Per Kraken’s blog post, Kraken Wallet aims to address the inherent limitations of mobile operating systems while offering a robust security architecture that prioritizes user control and privacy. One of the primary challenges faced by mobile crypto wallets is the lack of direct access to the device’s secure element for key storage and transaction signing. To overcome this limitation, the Kraken Wallet employs a pure-js implementation of the NodeJS crypto module, utilizing the Cryptographically Secure Pseudorandom Number Generator (CSPRNG) available on the device to generate random numbers for key generation.
The wallet adheres to the BIP39 standard for key generation and management, enabling users to easily backup and recover their mnemonic seeds while maintaining interoperability with most wallets in the ecosystem. Private key material is securely stored in the device’s Keychain (iOS) or Keystore (Android), while non-sensitive data is encrypted and stored in the application’s database using Realm.
To protect user data, Kraken Wallet implements multiple security controls, including an app lock, password protection, database encryption, and a lockout mechanism to deter brute-force attacks. The wallet employs various encryption methods based on the user’s chosen protection settings, ensuring that sensitive data is always stored in encrypted form. Biometric authentication is required for critical functionalities such as enabling app lock, wiping data, and connecting to decentralized applications (dApps).

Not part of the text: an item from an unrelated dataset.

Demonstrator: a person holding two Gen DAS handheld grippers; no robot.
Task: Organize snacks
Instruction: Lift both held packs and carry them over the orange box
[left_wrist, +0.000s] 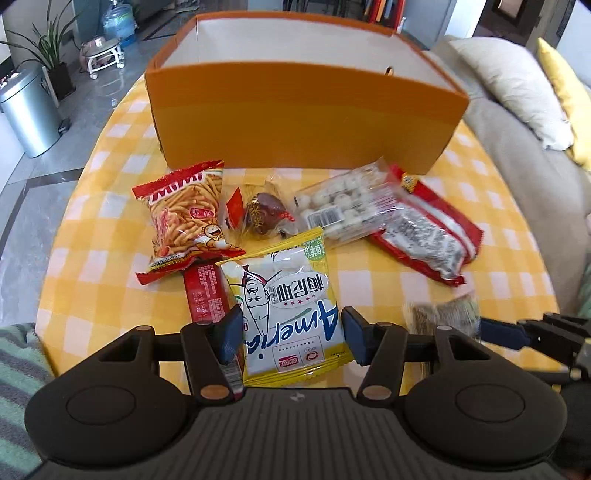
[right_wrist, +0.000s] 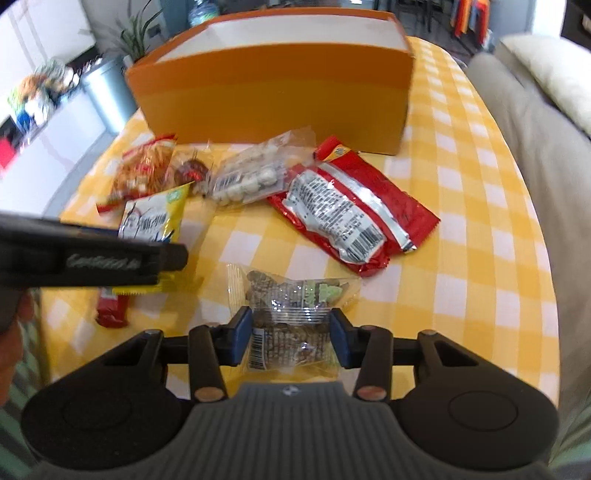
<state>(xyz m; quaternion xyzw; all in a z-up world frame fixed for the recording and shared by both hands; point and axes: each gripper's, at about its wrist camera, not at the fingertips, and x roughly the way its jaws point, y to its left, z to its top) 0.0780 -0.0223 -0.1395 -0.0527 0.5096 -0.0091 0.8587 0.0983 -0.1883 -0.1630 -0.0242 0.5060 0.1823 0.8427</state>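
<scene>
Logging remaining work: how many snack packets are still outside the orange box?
7: stick snacks, wrapped brown treat, white balls, red bag, red bar, yellow packet at left claw, clear packet at right claw.

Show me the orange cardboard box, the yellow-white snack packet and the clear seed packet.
orange cardboard box (left_wrist: 306, 122), left wrist view, front wall.
yellow-white snack packet (left_wrist: 291, 314), left wrist view, printed middle.
clear seed packet (right_wrist: 291, 295), right wrist view, middle.

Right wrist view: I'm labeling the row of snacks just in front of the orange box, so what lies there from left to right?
Orange stick-snack bag → dark wrapped sweet → clear pack of white balls → red packet.
</scene>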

Transaction signing remains a critical area of focus for continuous improvement in the Kraken Wallet. The wallet implements transaction simulation to assess the potential risk of a transaction, providing users with warnings and safeguards against malicious transactions or message signing. Additionally, the wallet validates addresses, networks, and fees to prevent user errors and overpayment.
To protect users’ privacy and personal data, the Kraken Wallet utilizes an API gateway to proxy requests, preventing the exposure of client IP addresses to external or public providers. This backend service encapsulates blockchain data querying functionality behind a common API, ensuring that the wallet does not need to implement blockchain-specific behaviors for data retrieval.
Kraken Wallet’s commitment to transparency and trust minimization is evident in its open-source nature. By making the wallet’s source code publicly available under the MIT license, Kraken enables users to verify the security assumptions presented and audit the implementation for correctness. Kraken says this approach aligns with the industry maxim “Don’t trust, verify!” and empowers users to take control of their digital assets.
To further bolster security, Kraken Wallet underwent a rigorous external audit conducted by Trail of Bits, a prominent security auditing firm. The results of this audit are publicly available, demonstrating Kraken’s commitment to transparency and providing users with insights into the wallet’s security measures.
Initially, Kraken Wallet supports the following blockchains: Bitcoin, Ethereum, Polygon, Dogecoin, Solana, Arbitrum, Base, and Optimism.